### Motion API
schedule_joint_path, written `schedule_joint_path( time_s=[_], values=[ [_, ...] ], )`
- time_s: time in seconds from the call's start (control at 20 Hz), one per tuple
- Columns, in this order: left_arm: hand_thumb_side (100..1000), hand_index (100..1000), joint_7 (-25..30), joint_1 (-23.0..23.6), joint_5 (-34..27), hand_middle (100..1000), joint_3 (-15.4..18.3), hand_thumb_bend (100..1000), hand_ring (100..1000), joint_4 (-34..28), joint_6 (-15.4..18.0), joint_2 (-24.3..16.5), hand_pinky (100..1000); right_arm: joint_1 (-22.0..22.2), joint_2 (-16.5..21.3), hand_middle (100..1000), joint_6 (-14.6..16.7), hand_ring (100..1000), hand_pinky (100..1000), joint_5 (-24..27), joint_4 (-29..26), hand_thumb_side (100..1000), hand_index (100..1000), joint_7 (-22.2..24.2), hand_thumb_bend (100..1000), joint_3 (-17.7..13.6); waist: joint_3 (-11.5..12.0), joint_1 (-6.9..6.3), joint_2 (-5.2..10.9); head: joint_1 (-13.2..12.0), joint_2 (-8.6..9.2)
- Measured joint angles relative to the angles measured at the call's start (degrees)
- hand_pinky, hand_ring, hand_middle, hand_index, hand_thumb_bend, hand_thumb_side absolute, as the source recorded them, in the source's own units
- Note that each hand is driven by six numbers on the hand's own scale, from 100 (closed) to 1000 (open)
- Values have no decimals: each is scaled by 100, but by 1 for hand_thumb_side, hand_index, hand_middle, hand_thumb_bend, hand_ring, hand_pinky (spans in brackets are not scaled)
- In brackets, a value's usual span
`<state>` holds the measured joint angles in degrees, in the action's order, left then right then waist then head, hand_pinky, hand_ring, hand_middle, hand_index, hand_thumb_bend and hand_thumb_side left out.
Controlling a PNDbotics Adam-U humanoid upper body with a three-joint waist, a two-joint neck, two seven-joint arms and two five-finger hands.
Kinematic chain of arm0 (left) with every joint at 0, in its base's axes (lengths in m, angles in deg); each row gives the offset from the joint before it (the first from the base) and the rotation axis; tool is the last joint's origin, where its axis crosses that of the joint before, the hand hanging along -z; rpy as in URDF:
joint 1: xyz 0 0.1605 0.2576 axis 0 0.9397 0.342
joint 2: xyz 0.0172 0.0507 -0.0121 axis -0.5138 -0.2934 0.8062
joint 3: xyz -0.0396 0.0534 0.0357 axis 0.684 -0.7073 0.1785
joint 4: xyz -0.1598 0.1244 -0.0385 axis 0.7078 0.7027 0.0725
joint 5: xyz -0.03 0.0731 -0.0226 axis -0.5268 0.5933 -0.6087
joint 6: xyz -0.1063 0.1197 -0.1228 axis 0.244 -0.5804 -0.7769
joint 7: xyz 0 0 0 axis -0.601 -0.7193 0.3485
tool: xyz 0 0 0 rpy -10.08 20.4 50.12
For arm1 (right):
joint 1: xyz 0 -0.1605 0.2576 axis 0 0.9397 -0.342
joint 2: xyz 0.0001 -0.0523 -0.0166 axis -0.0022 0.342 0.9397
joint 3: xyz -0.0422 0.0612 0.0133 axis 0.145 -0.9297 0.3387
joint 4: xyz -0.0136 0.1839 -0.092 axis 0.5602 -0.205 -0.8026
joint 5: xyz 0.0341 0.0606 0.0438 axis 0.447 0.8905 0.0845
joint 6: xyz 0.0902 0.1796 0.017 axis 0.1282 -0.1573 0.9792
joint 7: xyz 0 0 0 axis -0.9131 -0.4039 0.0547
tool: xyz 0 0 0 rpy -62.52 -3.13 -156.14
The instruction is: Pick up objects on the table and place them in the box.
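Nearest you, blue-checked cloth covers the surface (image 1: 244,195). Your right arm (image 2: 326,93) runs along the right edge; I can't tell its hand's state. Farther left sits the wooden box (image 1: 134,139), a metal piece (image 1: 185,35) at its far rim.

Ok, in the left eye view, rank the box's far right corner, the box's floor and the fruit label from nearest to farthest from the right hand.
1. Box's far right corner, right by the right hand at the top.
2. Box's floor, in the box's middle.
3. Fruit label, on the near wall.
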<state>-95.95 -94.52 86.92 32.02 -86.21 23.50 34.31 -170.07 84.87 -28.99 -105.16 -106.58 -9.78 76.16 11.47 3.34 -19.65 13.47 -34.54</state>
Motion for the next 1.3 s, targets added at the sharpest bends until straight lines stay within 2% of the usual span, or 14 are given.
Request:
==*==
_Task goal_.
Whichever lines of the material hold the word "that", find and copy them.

_Answer section_.
- Note that each hand is driven by six numbers on the hand's own scale, from 100 (closed) to 1000 (open)
Kinematic chain of arm0 (left) with every joint at 0, in its base's axes (lengths in m, angles in deg); each row gives the offset from the joint before it (the first from the base) and the rotation axis; tool is the last joint's origin, where its axis crosses that of the joint before, the hand hanging along -z; rpy as in URDF:

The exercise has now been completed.